WHAT YOU SHOULD DO → Although the records include pictures, print only the rest, exactly as written.

SUPPLIED RECORDS Start Marker

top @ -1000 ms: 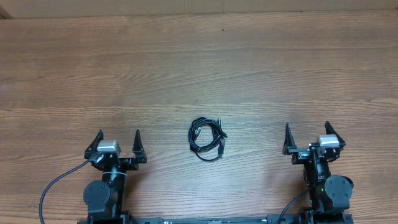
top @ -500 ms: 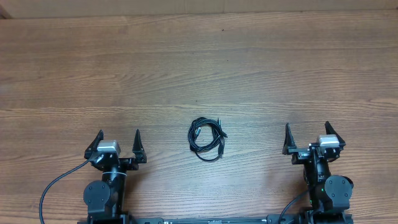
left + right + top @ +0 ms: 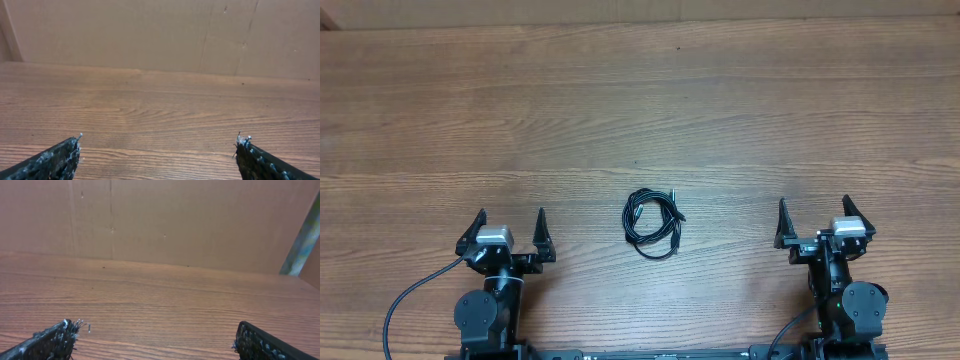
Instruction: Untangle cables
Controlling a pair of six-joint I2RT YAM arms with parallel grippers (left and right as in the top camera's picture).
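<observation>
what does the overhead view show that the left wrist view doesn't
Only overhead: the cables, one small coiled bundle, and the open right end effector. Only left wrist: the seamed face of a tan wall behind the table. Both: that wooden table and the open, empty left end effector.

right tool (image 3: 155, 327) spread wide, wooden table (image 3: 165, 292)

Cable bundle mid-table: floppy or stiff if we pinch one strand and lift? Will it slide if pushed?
The cables are thin cords in a loose coil, so likely floppy: lifting one strand would probably drag the rest up sagging. Probably very light, so a push should slide the whole coil over the smooth wood table.
</observation>
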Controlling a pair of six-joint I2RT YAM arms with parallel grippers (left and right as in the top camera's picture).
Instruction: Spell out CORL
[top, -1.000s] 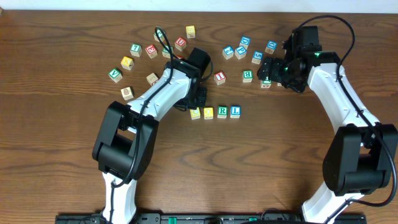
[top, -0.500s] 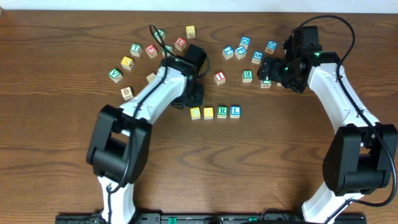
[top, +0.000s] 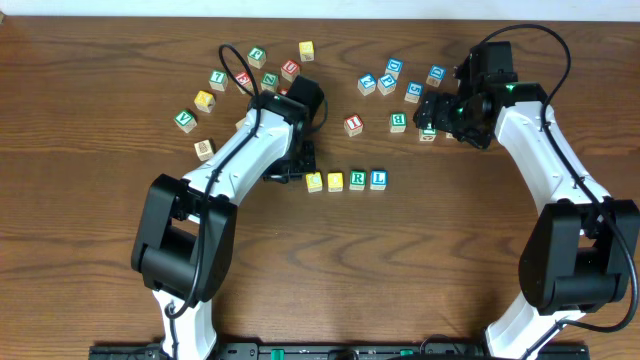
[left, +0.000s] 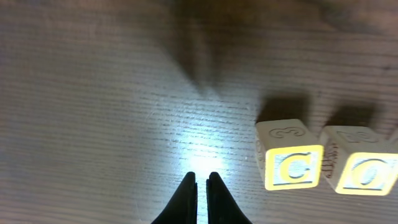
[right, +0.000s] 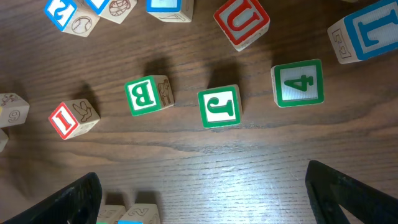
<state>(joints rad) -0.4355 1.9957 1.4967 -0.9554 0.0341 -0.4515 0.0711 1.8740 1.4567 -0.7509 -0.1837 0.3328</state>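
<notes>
The left gripper (left: 202, 186) had backed off left of the C block (left: 292, 167), pinched shut on nothing. C block, O block (top: 335, 181), R block (top: 357, 180) and L block (top: 378, 180) lined up mid-tabletop (top: 100, 250). Word spelled, I reckoned. The right gripper (top: 432, 118) hung spread wide, far right.

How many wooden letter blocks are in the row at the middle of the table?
4, side by side: yellow wooden C block, yellow O block, green R block, blue L block. None looks hidden.

dark wooden table (top: 90, 230), pale wall strip
</notes>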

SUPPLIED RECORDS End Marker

EXPECTED ANSWER →
top @ -1000 ms: 
top @ -500 ms: 
left + right + top @ +0 ms: 
Instruction: Untangle cables
Controlling a pair of six-joint I2RT YAM arms with parallel grippers (left and right as in the top camera's picture).
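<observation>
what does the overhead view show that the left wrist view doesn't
Only overhead: the cables, one small coiled bundle, and the open right end effector. Only left wrist: the seamed face of a tan wall behind the table. Both: that wooden table and the open, empty left end effector.

right tool (image 3: 155, 327) spread wide, wooden table (image 3: 165, 292)

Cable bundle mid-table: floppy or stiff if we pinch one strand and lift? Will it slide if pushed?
The cables are thin cords in a loose coil, so likely floppy: lifting one strand would probably drag the rest up sagging. Probably very light, so a push should slide the whole coil over the smooth wood table.
</observation>
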Controlling a pair of six-joint I2RT YAM arms with parallel grippers (left and right as in the top camera's picture).
Instruction: Spell out CORL
[top, -1.000s] 
[top, -0.500s] 
[top, +0.000s] 
[left, +0.000s] 
[right, +0.000s] 
<state>(joints rad) -0.4355 1.9957 1.4967 -0.9554 0.0341 -0.4515 0.0711 1.8740 1.4567 -0.7509 -0.1837 0.3328</state>
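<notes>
The left gripper (left: 202, 186) had backed off left of the C block (left: 292, 167), pinched shut on nothing. C block, O block (top: 335, 181), R block (top: 357, 180) and L block (top: 378, 180) lined up mid-tabletop (top: 100, 250). Word spelled, I reckoned. The right gripper (top: 432, 118) hung spread wide, far right.

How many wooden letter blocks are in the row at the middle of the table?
4, side by side: yellow wooden C block, yellow O block, green R block, blue L block. None looks hidden.

dark wooden table (top: 90, 230), pale wall strip
</notes>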

Nothing more belongs to this exercise.